Format: Other Non-Article Part of Journal/Newspaper
Language:English
Published: University of Wyoming. Libraries 2011
Subjects:
Ice
Online Access:https://hdl.handle.net/20.500.11919/713
https://doi.org/10.1029/2010JD015375
Description
Summary:©2011 by the American Geophysical Union. Two types of Arctic mixed-phase clouds observed during the ISDAC and M-PACE field campaigns are simulated using a 3-dimensional cloud-resolving model (CRM) with size-resolved cloud microphysics. The modeled cloud properties agree reasonably well with aircraft measurements and surface-based retrievals. Cloud properties such as the probability density function (PDF) of vertical velocity (w), cloud liquid and ice, regimes of cloud particle growth, including the Wegener-Bergeron-Findeisen (WBF) process, and the relationships among properties/processes in mixed-phase clouds are examined to gain insights for improving their representation in General Circulation Models (GCMs).

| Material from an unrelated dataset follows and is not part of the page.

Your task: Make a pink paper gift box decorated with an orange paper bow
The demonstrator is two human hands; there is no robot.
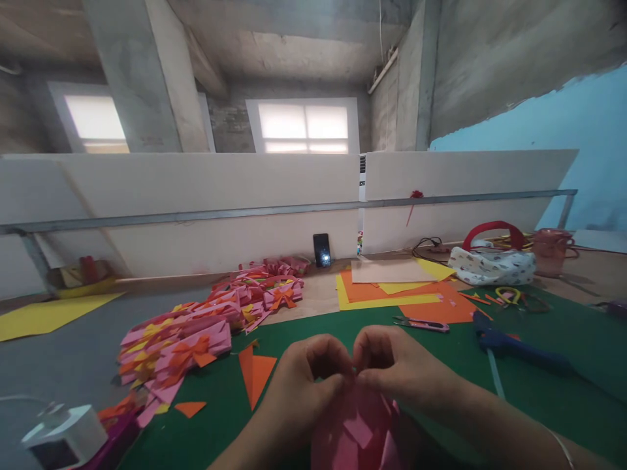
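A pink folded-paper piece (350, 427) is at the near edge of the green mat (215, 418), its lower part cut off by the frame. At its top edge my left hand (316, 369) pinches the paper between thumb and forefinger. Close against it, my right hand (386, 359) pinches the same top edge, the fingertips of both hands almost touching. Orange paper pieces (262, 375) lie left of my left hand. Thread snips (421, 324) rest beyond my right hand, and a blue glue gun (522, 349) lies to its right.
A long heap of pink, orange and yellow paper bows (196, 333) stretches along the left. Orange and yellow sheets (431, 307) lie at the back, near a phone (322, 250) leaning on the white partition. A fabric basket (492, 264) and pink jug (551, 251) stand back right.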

The PDF of the simulated w is well represented by a Gaussian function, validating, at least for arctic clouds, the subgrid treatment used in GCMs. The PDFs of liquid and ice water contents can be approximated by Gamma functions, and a Gaussian function can describe the total water distribution, but a fixed variance assumption should be avoided in both cases. The CRM results support the assumption frequently used in GCMs that mixed phase clouds maintain water vapor near liquid saturation. Thus, ice continues to grow throughout the stratiform cloud but the WBF process occurs in about 50% of cloud volume where liquid and ice co-exist, predominantly in downdrafts. In updrafts, liquid and ice particles grow simultaneously. The relationship between the ice depositional growth rate and cloud ice strongly depends on the capacitance of ice particles. The simplified size-independent capacitance of ice particles used in GCMs could lead to large deviations in ice depositional growth.